私は深い闇の中を漂っていた。ようやく、あのくだらない世界から解放されるのだ。こんなに幸せなことなどない。ただその闇の中に身を任せていることは気持ちよくて、自分のすべてが肯定され、世界が自分を歓迎しているかのように、ひどく心地の良いものだった。

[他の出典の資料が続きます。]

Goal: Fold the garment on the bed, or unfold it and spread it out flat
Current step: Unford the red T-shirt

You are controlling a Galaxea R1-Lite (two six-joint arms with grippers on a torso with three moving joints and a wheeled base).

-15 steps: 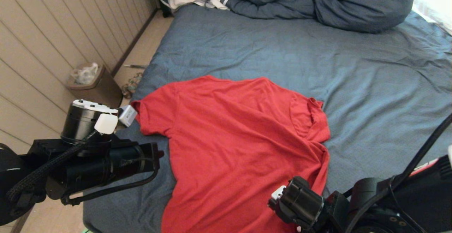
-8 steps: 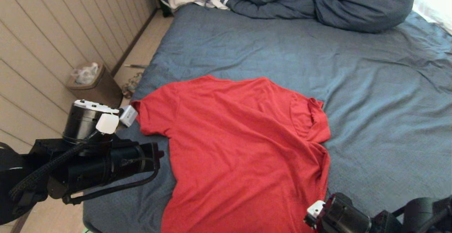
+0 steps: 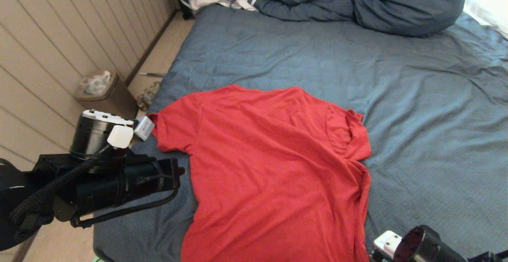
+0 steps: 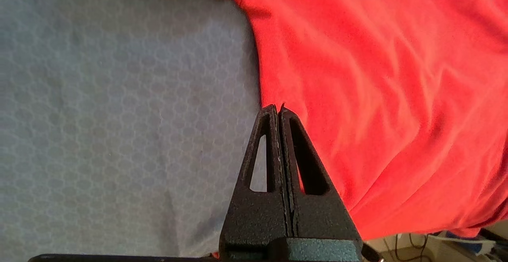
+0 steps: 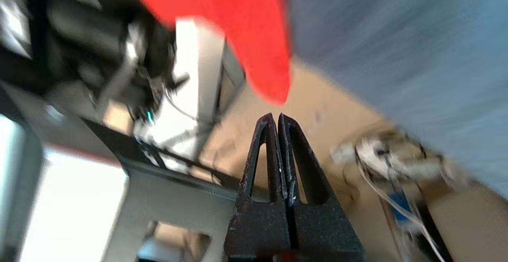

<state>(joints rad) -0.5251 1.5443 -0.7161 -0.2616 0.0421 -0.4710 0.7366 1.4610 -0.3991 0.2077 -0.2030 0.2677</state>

けれど、不可解なことに辺りは少しずつ明るくなってくる。そしてそのまま明るんでくるほどに、どんどんと恐怖感や苦しみがわたしに襲い掛かってくる。いやだ、いやだいやだいやだ。 もう戻りたくなんて無い。誰一人として私を必要としない、存在することすら許されない恐ろしい世界に未練などないのに。

苦痛が脳をかき乱す。もがき苦しめば苦しむほど余計に苦痛が沸き出でてきた。
急に息ができるようになった。と、同時にむせ返り、口からなにか塩辛い液体が出る。息を切らせながら、ゆっくりと重いまぶたを開いた。

そこにあったのは夕日に染まる鮮やかな茜色の空と、キラキラ輝く白銀。


「気がついた、のか?」


目の前に広がる白銀から、声が聞こえた。いや、違う。白銀の髪をした隻眼の殿方だ。


「船で沖まで行ったらアンタが溺れてたんだ」


磯の香りが鼻をくすぐり、ゆっくりと深い呼吸を繰り返すわたしの肺に浸透してきた。さざなみの音が鼓膜をゆすぶり、ゆっくりと思考を巡らす私の脳髄に割り入ってきた。


そうか。わたしは死ねなかったのか。もう一度深呼吸をする。
どうしてだろう。それはどこか、「産まれた」時の感覚と似ていた。



「助かって、よかったな」



心配したとでも言いたげな表情で私にそう言う彼は、いったい何者なのだろう。彼のその声に、表情に、胸が締め付けられるような感覚をおぼえる。その不思議な感覚に、わたしは体をぎゅうっと抱きしめた。

私は確かにいま、此処に存在している。